- Developer: Google
- Initial release: May 31, 2007; 18 years ago
- Final release: 0.5.36.0 (February 22, 2010; 15 years ago) [±]
- Operating system: Windows XP, Windows Vista, Windows 7, Windows Mobile 5, Windows Mobile 6, macOS, Linux, BlackBerry OS 5
- License: BSD
- Website: gears.google.com at the Wayback Machine (archived 2008-02-23)

= Gears (software) =

Google software to create web apps

Gears, formerly Google Gears, is a discontinued utility software offered by Google to create more powerful web apps by adding offline storage and other features to web browsers. Released under the BSD license, Gears is free and open-source. Gears was conceived at a time when a comparable alternative was not available. However, Gears was discontinued in favor of the standardized HTML5 methods that eventually became prevalent.

==Components==
There were several major API components to Gears:
- A Database module (powered by SQLite), which could store data locally.
- A WorkerPool module, which provided parallel execution of JavaScript code.
- A LocalServer module, which cached and served application resources (HTML, JavaScript, images, etc.).
- A Desktop module, which let web applications interact more naturally with the desktop.
- A Geolocation module, which let web applications detect the geographical location of their users.

==Version history==

| Version | Date | Description |
|---|---|---|
| 0.1 | 2007-05-31 | Initial release as Google Gears. |
| 0.2 | 2008-02-22 |  |
| - | 2008-05-28 | Project renamed to Gears to reflect the open source, collaborative nature of the project. |
| 0.3 | 2008-06-11 | Introduced ability to add desktop icons, support for Mozilla Firefox 3. |
| 0.4 | 2008-08-22 | Geolocation API / Event handling for upload / download transfer progress, localization in 40 languages |
| 0.5 | 2008-11-24 | Updated SQLite, Geolocation can now get data from WiFi antennas, Improved API to manage data blobs on LocalServer |

==Support==
Several web applications from a variety of companies used Gears at some point, including Google (Gmail, YouTube, Docs, Reader, Picasa for mobile, Calendar, Wave), MySpace (Mail Search), Zoho Office Suite, Remember The Milk, and Buxfer.
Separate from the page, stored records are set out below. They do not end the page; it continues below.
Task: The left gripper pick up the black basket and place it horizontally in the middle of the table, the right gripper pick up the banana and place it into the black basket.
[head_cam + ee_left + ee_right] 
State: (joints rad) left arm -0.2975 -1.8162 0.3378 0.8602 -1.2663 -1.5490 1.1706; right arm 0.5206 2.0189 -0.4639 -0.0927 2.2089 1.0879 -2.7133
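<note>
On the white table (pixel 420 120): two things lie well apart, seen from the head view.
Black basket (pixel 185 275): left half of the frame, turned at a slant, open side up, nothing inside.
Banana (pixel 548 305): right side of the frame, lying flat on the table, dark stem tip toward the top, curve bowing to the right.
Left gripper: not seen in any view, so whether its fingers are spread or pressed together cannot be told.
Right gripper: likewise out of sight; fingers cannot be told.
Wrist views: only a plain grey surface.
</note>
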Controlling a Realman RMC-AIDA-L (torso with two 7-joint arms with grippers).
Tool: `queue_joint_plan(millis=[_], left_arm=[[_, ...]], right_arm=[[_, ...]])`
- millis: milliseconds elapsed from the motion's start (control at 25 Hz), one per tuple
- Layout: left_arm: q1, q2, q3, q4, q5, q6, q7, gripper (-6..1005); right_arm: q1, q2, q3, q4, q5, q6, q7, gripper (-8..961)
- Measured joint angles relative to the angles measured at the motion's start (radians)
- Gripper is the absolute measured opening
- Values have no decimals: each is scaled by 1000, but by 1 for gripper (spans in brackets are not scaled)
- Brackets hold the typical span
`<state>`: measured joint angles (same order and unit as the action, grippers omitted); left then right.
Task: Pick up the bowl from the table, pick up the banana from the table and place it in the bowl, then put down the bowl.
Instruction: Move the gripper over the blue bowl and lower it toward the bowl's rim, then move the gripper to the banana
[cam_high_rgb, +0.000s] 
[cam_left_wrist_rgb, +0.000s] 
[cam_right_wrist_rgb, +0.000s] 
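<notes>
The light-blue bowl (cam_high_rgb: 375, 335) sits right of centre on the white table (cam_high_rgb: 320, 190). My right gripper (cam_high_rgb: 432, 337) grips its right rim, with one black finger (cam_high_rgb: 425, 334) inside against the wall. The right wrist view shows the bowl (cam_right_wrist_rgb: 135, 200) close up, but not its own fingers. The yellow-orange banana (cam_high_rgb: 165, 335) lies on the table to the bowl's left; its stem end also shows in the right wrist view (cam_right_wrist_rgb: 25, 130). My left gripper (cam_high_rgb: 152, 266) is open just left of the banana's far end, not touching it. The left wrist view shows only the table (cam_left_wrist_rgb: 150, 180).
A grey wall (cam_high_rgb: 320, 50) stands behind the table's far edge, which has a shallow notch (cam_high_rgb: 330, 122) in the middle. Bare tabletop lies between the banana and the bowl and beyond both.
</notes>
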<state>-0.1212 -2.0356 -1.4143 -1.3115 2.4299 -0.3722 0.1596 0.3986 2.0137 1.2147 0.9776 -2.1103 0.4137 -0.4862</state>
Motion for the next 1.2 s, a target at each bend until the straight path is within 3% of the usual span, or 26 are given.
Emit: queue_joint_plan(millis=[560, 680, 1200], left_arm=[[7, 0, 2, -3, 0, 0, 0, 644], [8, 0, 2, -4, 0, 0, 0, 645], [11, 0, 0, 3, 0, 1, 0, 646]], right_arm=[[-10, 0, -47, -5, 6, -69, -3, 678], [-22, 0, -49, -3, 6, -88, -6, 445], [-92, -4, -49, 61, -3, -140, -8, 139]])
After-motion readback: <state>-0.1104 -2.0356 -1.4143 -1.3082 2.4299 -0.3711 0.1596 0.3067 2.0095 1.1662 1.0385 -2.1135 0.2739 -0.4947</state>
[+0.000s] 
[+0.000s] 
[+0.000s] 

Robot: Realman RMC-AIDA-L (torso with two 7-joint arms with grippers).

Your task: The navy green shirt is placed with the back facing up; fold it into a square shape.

WordPress 2.6 added support for Gears, to speed up the administrative interface and reduce server hits. However, after Google announced in February 2010 that there would be no further development of Gears (see End of life section), several of these applications discontinued their support for Gears, including Google Reader and WordPress.

Gears could be enabled on sites where it was otherwise unsupported, by using a Greasemonkey user script that one of the Gears engineers created.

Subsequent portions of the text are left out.